8 avril 2012
Vendredi Saint et Caravage

A l’Opéra de Metz, on a une façon originale de fêter Pâques. Pendant que d’autres se recueillent en Parsifal et autres passions, ici, c’est le Caravage que l’on invite. Après « Le vase de parfums », sur un livret d’Olivier Py, Suzanne Giraud a osé se mesurer à la vie agitée et à la spiritualité controversée du peintre italien, laquelle est, il faut le reconnaître, une étoffe dramatique de rêve. Et pour ce faire, la compositrice française s’est associée cette fois à Dominique Fernandez, lequel a publié il y a quelques années « La course à l’abîme », roman retraçant l’existence de Michelange Merisi. Ainsi qu’elle nous l’a confié à la petite réception d’après-première, c’est au fil de déjeuners passionnément interminables que la musicienne et l’écrivain ont tissé ensemble le livret, dans un esprit d’écoute et d’émulation mutuelle.

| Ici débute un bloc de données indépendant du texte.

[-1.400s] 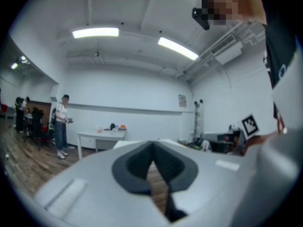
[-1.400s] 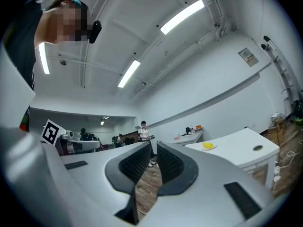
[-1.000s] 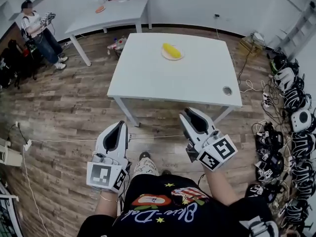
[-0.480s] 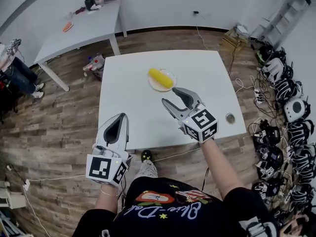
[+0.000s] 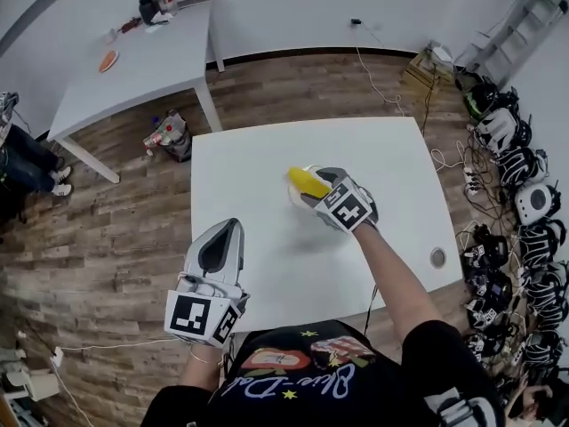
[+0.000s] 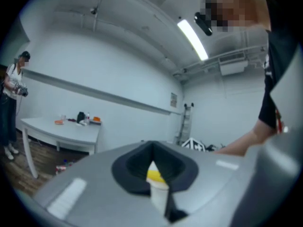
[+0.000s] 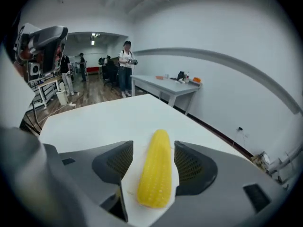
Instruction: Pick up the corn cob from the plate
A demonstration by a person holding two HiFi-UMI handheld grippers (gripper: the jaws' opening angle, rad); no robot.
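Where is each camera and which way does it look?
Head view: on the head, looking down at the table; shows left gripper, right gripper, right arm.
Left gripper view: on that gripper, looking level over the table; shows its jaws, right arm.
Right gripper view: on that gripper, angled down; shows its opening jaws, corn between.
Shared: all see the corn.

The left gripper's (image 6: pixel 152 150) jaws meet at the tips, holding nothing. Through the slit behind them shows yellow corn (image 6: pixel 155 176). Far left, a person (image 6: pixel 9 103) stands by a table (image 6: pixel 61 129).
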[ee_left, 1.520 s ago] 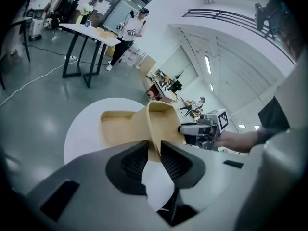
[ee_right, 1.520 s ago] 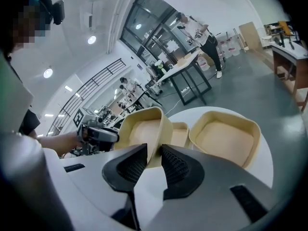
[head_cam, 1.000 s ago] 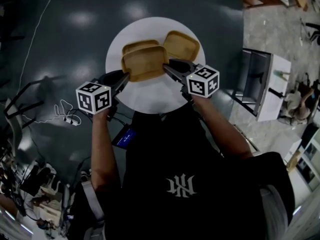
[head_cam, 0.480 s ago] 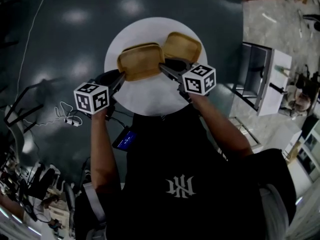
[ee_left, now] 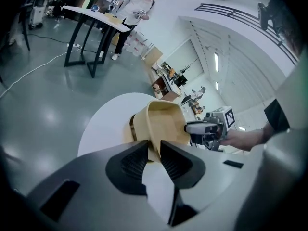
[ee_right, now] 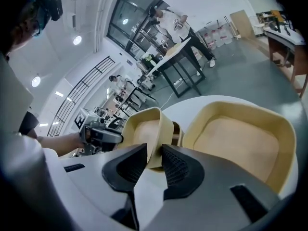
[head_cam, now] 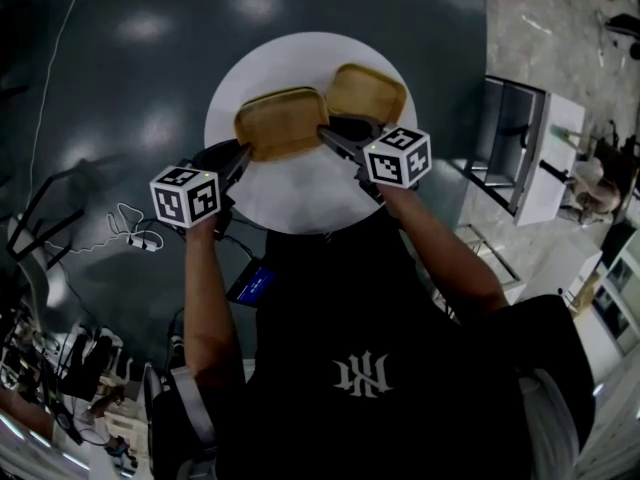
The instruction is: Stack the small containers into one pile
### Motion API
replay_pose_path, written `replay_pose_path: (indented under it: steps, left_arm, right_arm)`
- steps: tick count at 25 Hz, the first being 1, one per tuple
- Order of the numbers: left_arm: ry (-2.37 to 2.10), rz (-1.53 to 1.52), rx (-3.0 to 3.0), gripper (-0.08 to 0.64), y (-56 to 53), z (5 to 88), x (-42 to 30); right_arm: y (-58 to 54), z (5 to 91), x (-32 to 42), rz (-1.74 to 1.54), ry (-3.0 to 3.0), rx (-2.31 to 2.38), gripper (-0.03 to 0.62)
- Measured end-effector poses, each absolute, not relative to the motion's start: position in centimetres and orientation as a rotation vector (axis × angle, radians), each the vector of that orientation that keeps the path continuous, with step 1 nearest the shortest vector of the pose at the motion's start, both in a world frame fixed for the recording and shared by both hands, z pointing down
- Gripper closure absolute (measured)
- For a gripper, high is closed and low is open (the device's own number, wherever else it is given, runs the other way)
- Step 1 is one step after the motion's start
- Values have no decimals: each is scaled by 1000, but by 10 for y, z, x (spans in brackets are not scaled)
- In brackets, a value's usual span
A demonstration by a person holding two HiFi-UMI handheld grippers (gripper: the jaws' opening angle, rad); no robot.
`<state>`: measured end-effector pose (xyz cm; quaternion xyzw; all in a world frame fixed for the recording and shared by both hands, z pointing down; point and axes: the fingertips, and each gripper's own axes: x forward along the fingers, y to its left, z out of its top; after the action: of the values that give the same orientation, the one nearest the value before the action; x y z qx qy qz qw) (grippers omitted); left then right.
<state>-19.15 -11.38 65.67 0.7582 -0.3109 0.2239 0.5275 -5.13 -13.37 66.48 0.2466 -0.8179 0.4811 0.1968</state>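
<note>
I hold a tan shallow container between both grippers over the white round table. My left gripper is shut on its left rim, and my right gripper is shut on its right rim. The left gripper view shows the rim of the held container pinched in my left gripper, with the edge of a lower container just beneath it. In the right gripper view my right gripper clamps the held container. A separate container lies to its right on the table.
A white cabinet stands right of the table. Cables lie on the dark floor at left. A black-legged table and people stand far off in the hall.
Both grippers have lowered the held container and carried it away from me. It now covers the container beneath it, which showed behind it a second ago.
</note>
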Motion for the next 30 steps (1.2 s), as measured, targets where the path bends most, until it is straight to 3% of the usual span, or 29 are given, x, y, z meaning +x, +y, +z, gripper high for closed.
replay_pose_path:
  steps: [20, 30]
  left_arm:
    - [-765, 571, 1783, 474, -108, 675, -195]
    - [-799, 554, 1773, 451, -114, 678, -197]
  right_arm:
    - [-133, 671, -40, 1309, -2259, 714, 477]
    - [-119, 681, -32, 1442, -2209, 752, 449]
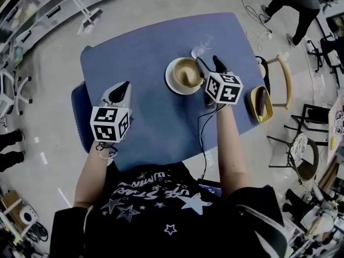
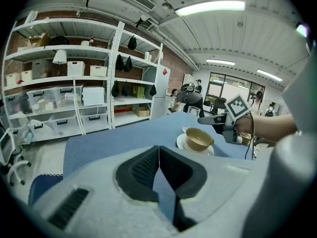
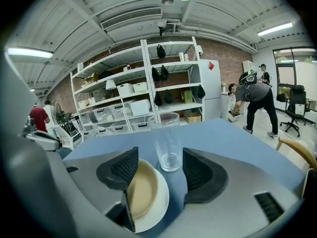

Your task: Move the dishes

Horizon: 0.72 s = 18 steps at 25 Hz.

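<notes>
A tan bowl [image 1: 184, 72] sits on a white plate [image 1: 173, 84] at the middle of the blue table [image 1: 145, 47]. A clear glass [image 1: 202, 46] stands upright just behind them. My right gripper [image 1: 208, 63] is open at the plate's right edge and grips nothing. In the right gripper view its left jaw lies over the bowl [image 3: 141, 190] and plate [image 3: 157, 202], and the glass [image 3: 168, 143] stands just beyond the tips of the gripper [image 3: 159, 157]. My left gripper [image 1: 124, 86] hovers over the table's left part, shut and empty [image 2: 158, 150], well apart from the bowl [image 2: 199, 139].
A wooden chair [image 1: 284, 74] at the table's right bears a yellow oval dish [image 1: 260, 104]. A blue chair [image 1: 80, 112] is tucked in at the left. Shelves [image 2: 74, 98] line the far wall. A person [image 1: 293, 1] stands beyond the table's far right. A cable [image 1: 203, 130] trails across the table's near edge.
</notes>
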Tool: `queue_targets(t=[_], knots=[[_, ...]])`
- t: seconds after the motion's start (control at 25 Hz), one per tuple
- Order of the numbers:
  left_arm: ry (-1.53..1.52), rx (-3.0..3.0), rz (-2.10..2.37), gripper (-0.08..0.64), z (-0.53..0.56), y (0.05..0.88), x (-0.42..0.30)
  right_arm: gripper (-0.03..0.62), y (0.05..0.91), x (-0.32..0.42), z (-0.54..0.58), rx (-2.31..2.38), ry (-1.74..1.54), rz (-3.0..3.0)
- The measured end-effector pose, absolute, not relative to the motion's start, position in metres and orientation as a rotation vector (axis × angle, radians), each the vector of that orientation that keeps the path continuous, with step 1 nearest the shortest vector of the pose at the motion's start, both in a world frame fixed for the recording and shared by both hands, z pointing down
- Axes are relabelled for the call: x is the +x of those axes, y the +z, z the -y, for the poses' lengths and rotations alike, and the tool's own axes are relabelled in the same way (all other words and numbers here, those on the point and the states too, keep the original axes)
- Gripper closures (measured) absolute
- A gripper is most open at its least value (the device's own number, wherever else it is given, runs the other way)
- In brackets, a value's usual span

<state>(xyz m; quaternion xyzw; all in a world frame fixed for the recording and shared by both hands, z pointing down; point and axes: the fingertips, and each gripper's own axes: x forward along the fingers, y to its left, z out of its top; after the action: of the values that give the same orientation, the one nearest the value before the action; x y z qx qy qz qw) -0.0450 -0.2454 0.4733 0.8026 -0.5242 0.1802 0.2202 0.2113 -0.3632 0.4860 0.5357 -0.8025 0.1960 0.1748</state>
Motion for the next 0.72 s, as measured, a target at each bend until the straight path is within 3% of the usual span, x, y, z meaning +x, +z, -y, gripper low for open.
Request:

Une musique séduisante et visuelle

Le résultat de cette heureuse collaboration s’avère assez fluide à l’écoute. Rumeurs et calomnies se mêlent dans un magnifique chœur d’ouverture – d’une ampleur peu courante dans la musique contemporaine – haleine de la postérité défigurant le personnage du Caravage à l’image de sa Méduse horrifiée, prévue justement pour le rideau de scène. Les instruments anciens – violes de gambes, luth et théorbe – viennent se mêler aux modernes et donne une séduction particulière à cette musique qui favorise l’intelligibilité du texte. Certes, on avouera quelques longueurs dans un ouvrage qui voisine parfois avec l’oratorio, et des passages seront sans doute retravaillés pour resserrer les effets. Mais nous ne boudons pas notre plaisir à l’égard d’une partition qui semble appeler d’elle-même une mise en scène.

Jarrousky et les autres

A défaut, on peut se concentrer sur la performance des chanteurs, desquels se détache comme attendu Philippe Jaroussky dans le rôle-titre. Si le timbre évanescent du contre-ténor français s’accorde à merveille avec l’étrangeté du Caravage, l’acteur finit par agacer avec ses minauderies incessantes, qui altèrent passablement le caractère sanguin du personnage et alourdit les références à des mœurs que ne manque pas de suggérer le texte. Ses partenaires lui tiennent d’ailleurs la dragée haute, de Maria Riccarda Wesserling, que l’on avait applaudie dans l’ »Orphée et Eurydice » de Pina Bausch à Garnier en février dernier, à Alain Buet, émérite baryton français prodiguant une autorité bienveillante, en passant par Luc Bertin-Hugault, basse remarquable. N’oublions pas enfin l’orchestre de François-Xavier Roth, Les Siècles, l’interprète idéal pour une œuvre qui enjambe l’histoire. Reste maintenant à espérer que les aléas de coproduction qui nous ont privés de la création scénique nous permettent de voir très prochainement l’opéra sur les planches.